![[co-intelligence abstract art.png]]
The most effective way to work with AI is as a co-intelligence: the intentional combination of humans and AI is more intelligent than humans or machines alone. Repeated testing across domains has shown this approach to be more effective than AI or human alone. I used the co-intelligence approach to write this page with AI for high quality compared to the short time to write using a centaur approach. The final wording is my own.
[Ethan Mollick](https://mgmt.wharton.upenn.edu/profile/emollick/) grew the popularity of the term co-intelligence. I appreciate Ethan writing a book by the same name that acts as the starting framework I used for my approach.
## Core Framework for Working with AI
1. The Four Fundamental Principles:
1) Always invite AI to the table - experiment with AI for every task to learn its capabilities.
- AI has a "jagged frontier" where even parts of tasks can vary wildly in how well AI can do them. Find that frontier in your areas of expertise.
2) Be the human in the loop - maintain oversight and judgment.
- Keep asking questions, most people just copy paste the first response they get instead of giving feedback and iterating to create a high quality result.
3) Treat AI like a person while still keeping in mind it is not (tell it what kind of person) - frame interactions by giving AI clear roles/personas
4) Assume this is the worst AI you will ever use - capabilities will keep improving, keep asking AI to do things even if it couldn't last time. Otherwise your knowledge of capabilities is limited by the limitations of AI when you started learning.
- prompt engineering is getting less necessary and valuable as AI tools improve.
- Anthropic has a good [guide for prompt engineering](https://docs.anthropic.com/en/docs/build-with-claude/prompt-engineering/overview?utm_source=substack&utm_medium=email).
- Personally I have a project in Claude designed to iterate and evaluate the quality of a prompt asking me for clarifying questions and integrating feedback until an excellent result is achieved.
## High-Level Approaches to AI Integration
1. Centaur Approach
- Clear separation between human and AI work
- Strategic task allocation based on comparative strengths
- Humans maintain control and verification role
- Best for tasks requiring clear accountability
- e.g. Having AI draft a document that you then edit and verify
2. Cyborg Approach
- Deep integration between human and AI capabilities
- Continuous back-and-forth collaboration
- Blended workflows where AI augments human thinking
- Ideal for creative and iterative work
- e.g. AI chat systems where a human can read and add their own responses when needed. Some tech support has adopted this approach.

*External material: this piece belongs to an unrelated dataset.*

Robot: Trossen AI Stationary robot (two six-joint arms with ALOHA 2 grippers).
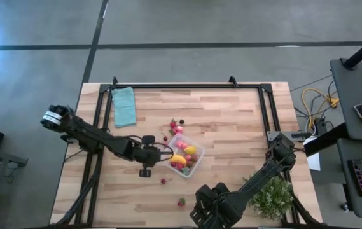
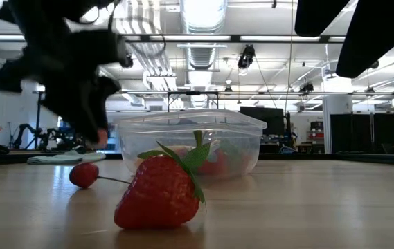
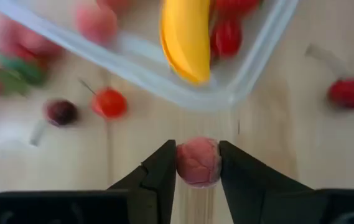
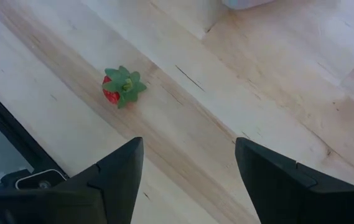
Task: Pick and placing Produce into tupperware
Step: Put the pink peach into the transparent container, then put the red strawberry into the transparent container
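Butcher-block table (image 1: 231, 127), and the tub (image 1: 193, 164) sits mid-table, skewed so its corners point along the table's edges, already holding a banana (image 3: 186, 37) and several red pieces. Left gripper (image 3: 198, 163) is clamped on a pink fruit (image 3: 197, 162) just beside the tub's wall. Several pieces are left outside (a strawberry (image 4: 121, 87) near the front edge, cherries). Right gripper (image 4: 189, 168) hangs spread above that strawberry, holding nothing.

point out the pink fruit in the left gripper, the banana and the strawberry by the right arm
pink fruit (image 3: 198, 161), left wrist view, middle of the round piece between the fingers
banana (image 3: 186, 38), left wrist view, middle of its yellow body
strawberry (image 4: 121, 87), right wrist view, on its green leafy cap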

### Task Classification Under These Approaches:
1. Just Me Tasks
- Core expertise development
- Critical judgment calls
- Ethical decisions
- Personal/sensitive interactions
2. Delegated Tasks
- Time-consuming but verifiable work
- Research summaries
- Initial drafts
- Data analysis
3. Automated Tasks
- Simple, routine processes
- Well-defined outputs
- Low-risk activities
- Easily verifiable results
## Practical Implementation
1. For Routine Tasks:
- Use when: Output can be verified against clear criteria
- Example: Document summarization, data processing
- Risk level: Low
- Verification needed: Basic accuracy check
2. For Strategic Work:
- Use when: Complex decision-making required
- Example: Business strategy, problem-solving
- Risk level: High
- Verification needed: Thorough analysis and expert review
3. For Creative Projects:
- Use when: Generating initial ideas or overcoming blocks
- Example: Product innovation, content creation
- Risk level: Medium
- Verification needed: Human curation and refinement
- Research shows AI-assisted ideation can outperform significantly.
- "When using generative AI (in our experiment, OpenAI’s GPT-4) for creative product innovation, a task involving ideation and content creation, around 90% of our participants improved their performance. What’s more, they converged on a level of performance that was 40% higher than that of those working on the same task without GPT-4." - From research [by Boston Consulting Group](https://www.bcg.com/publications/2023/how-people-create-and-destroy-value-with-gen-ai)
- Low performers saw the biggest gains in creative output.
4. For Learning/Development:
- Use when: Building new skills or understanding
- Example: Concept exploration, practice exercises with fast feedback
- Risk level: Low to Medium
- Verification needed: Expert validation of core concepts
A key conclusion is that letting AI automate everything is a recipe for not paying attention and losing skills. This is not new, aviation learned the hard way [through crashes](https://www.flightglobal.com/safety/sriwijaya-crash-complacency-and-bias-contributed-to-pilots-failing-to-see-throttle-split/150944.article) the need to balance automation while keeping humans skilled and engaged. Co-intelligence is a way to enable people to keep developing their expertise and skills while still reaping the rewards of automation. Domain expertise allows people to evaluate the function and output of AI to ensure the desired results are actually delivered. Keep learning!